What is expected: Extract, unchanged, every line from the top of the material below through the line with "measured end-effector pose", and no more.

--

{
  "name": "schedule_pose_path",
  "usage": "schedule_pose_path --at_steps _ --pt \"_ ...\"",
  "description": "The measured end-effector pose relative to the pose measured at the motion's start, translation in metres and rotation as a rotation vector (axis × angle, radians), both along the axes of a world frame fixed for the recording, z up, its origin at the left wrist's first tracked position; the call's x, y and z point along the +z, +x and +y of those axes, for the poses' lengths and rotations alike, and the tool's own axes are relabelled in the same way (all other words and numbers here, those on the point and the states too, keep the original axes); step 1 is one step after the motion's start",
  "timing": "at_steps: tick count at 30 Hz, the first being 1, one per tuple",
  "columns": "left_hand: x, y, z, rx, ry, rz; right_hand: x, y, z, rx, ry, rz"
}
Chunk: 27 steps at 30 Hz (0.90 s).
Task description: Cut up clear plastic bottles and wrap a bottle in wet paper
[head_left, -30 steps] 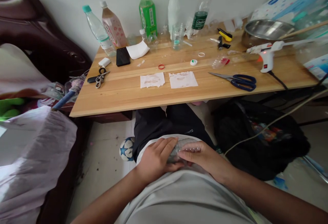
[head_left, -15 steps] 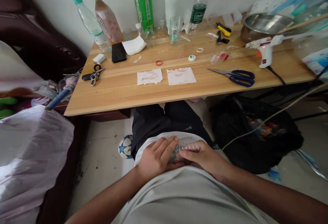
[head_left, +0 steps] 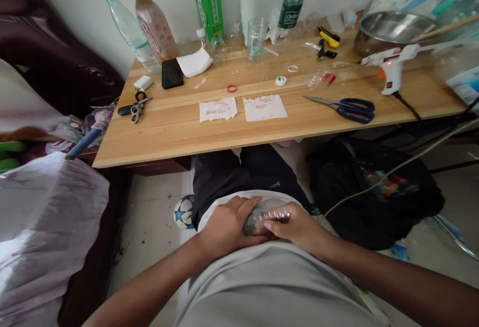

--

Problem solution:
{
  "name": "schedule_pose_path",
  "usage": "schedule_pose_path --at_steps _ --pt \"_ ...\"",
  "description": "The measured end-effector pose relative to the pose measured at the motion's start, translation in metres and rotation as a rotation vector (axis × angle, radians), both along the axes of a world frame fixed for the recording, z up, its origin at the left wrist's first tracked position; the call's x, y and z point along the +z, +x and +y of those axes, for the poses' lengths and rotations alike, and the tool's own axes are relabelled in the same way (all other words and numbers here, those on the point and the states too, keep the original axes); step 1 is one step after the motion's start",

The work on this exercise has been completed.